Over the years he has collaborated with some of the fashion industry's leading names such as Hermes, Givenchy, Kenzo, Galliano, Gaultier and Balmain. A regular visitor to Dublin, he opened a boutique in South Anne Street last year which has quickly become a destination for hat lovers and which he now has plans to expand. He loves the city and recently set up home with his partner in a Victorian house in Sandymount.
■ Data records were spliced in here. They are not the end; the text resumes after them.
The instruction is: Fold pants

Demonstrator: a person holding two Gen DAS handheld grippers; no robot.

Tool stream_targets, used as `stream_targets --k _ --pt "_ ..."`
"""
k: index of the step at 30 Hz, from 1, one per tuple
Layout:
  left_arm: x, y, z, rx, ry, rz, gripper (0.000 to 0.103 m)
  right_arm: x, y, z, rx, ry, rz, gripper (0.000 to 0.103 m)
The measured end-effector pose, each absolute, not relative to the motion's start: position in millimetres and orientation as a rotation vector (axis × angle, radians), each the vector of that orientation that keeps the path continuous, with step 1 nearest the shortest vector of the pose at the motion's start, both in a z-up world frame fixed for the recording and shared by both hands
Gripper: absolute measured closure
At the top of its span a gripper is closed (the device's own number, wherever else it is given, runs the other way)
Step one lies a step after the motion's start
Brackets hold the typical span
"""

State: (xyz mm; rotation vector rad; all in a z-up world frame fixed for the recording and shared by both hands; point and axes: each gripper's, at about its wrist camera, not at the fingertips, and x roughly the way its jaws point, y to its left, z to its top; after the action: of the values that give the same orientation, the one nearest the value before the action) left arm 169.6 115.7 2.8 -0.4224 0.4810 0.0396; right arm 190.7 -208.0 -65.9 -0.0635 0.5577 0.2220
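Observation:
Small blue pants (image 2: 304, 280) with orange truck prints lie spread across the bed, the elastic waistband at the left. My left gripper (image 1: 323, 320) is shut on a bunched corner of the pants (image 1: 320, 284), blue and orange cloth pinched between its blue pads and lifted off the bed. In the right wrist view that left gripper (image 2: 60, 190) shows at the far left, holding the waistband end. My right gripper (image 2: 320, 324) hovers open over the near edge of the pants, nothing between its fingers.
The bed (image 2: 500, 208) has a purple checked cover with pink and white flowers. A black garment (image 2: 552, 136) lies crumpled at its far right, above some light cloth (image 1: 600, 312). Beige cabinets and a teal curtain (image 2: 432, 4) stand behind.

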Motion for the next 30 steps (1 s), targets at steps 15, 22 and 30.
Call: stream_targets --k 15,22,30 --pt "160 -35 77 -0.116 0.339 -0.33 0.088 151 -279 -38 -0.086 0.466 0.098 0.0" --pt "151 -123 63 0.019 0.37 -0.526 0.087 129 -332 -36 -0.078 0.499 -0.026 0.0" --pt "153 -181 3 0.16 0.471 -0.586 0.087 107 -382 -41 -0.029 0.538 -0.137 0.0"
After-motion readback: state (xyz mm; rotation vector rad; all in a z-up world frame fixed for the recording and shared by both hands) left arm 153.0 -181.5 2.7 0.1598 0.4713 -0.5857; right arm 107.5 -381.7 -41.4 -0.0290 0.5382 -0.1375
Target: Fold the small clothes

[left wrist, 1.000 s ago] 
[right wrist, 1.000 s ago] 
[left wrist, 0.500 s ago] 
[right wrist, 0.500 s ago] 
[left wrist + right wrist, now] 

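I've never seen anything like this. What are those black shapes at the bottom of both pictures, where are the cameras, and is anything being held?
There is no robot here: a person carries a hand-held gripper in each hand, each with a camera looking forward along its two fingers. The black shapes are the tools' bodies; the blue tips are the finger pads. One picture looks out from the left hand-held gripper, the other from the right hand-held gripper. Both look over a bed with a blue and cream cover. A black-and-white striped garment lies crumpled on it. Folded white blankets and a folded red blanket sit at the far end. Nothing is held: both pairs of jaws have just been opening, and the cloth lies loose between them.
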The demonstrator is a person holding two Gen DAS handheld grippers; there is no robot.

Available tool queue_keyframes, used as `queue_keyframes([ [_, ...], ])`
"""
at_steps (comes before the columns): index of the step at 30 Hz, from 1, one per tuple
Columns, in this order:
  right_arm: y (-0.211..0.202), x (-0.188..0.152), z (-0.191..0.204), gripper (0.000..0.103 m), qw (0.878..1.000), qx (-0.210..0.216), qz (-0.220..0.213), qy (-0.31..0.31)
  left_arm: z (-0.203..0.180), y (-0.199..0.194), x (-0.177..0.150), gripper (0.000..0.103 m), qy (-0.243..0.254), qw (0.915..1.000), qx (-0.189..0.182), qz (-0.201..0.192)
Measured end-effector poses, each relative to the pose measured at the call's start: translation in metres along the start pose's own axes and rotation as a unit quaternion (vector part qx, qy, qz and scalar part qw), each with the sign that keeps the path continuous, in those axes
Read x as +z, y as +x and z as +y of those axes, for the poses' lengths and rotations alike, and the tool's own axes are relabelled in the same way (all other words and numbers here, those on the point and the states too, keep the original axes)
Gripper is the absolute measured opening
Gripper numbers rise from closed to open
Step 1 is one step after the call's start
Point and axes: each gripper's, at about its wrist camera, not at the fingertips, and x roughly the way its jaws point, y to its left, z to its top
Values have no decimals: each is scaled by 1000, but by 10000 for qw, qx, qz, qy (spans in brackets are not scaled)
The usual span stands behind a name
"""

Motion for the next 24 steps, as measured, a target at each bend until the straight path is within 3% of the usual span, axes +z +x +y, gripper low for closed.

Describe your interiors style?

The house I live in now is a hybrid of the style of the previous owners and our own taste. My particular approach is very eclectic

– ideally I like to throw things together that don’t necessarily belong together. You can do that either through intuition or by trial and error and you create something that is personal. You need to combine kitsch with good taste as well – for example, I like copies of things – Victorian copies of French furniture, for example, because you don’t feel precious about it.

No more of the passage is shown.